**TASK TO COMPLETE**. The answer is to be the data that follows, transcribed exactly, minus its pictures.
"""
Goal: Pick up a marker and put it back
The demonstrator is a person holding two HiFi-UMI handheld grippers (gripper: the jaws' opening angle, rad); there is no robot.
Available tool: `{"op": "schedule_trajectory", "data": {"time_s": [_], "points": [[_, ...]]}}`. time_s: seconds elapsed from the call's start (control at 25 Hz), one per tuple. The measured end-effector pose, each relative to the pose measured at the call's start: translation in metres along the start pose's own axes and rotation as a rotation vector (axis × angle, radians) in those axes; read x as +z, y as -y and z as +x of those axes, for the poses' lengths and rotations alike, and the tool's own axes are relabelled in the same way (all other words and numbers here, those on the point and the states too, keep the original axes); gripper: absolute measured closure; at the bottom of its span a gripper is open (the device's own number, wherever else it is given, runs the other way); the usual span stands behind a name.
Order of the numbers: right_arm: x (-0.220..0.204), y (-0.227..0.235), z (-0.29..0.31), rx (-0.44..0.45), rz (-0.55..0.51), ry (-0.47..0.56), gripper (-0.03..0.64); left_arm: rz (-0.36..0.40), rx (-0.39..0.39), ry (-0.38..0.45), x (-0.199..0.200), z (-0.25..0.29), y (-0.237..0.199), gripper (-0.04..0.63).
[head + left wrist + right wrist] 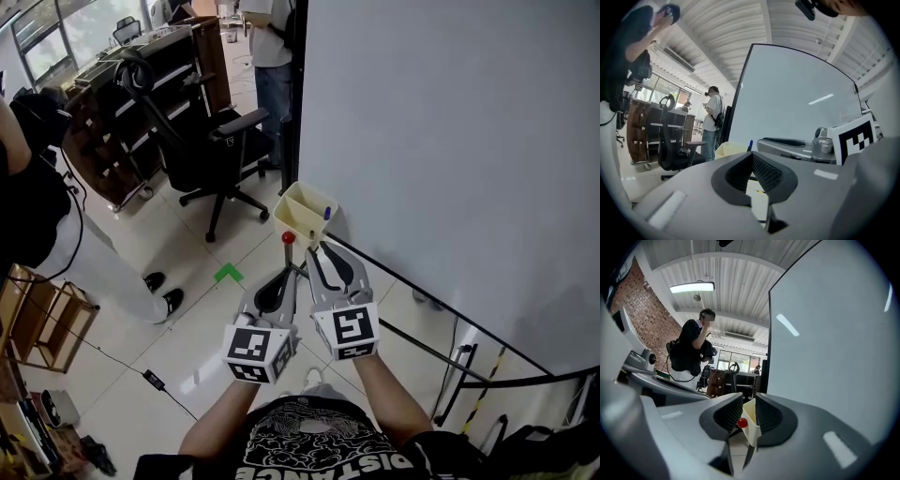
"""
**EXERCISE SOLUTION**.
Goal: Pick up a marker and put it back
The demonstrator is a person holding two HiFi-UMI handheld grippers (gripper: the jaws' opening angle, rad); there is no robot.
Available tool: `{"op": "schedule_trajectory", "data": {"time_s": [_], "points": [[_, ...]]}}`. time_s: seconds elapsed from the call's start (control at 25 Hz), one per tuple. The measured end-effector pose, each relative to the pose measured at the call's start: translation in metres along the start pose's own axes and rotation as a rotation vector (axis × angle, radians) in those axes; read x as +z, y as -y and z as +x of those axes, for the poses' lengths and rotations alike, and the tool's own axes are relabelled in the same way (all other words and numbers here, those on the point and the states too, keep the original axes); gripper: absolute measured closure; at the bottom of its span a gripper is open (the device's own number, wherever else it is given, runs the other way); the usual span stands behind a name.
Order of the numbers: right_arm: x (-0.220..0.204), y (-0.227..0.235), z (-0.29..0.31), rx (-0.44..0.45), rz (-0.55..0.51), ry (-0.47..0.56), gripper (-0.03..0.64); left_arm: rz (-0.36..0.40), rx (-0.39..0.39), ry (-0.38..0.45), x (-0.199..0.200), z (-0.25..0.29), y (-0.237..0.199), gripper (-0.04..0.63).
[head + left wrist + right wrist] 

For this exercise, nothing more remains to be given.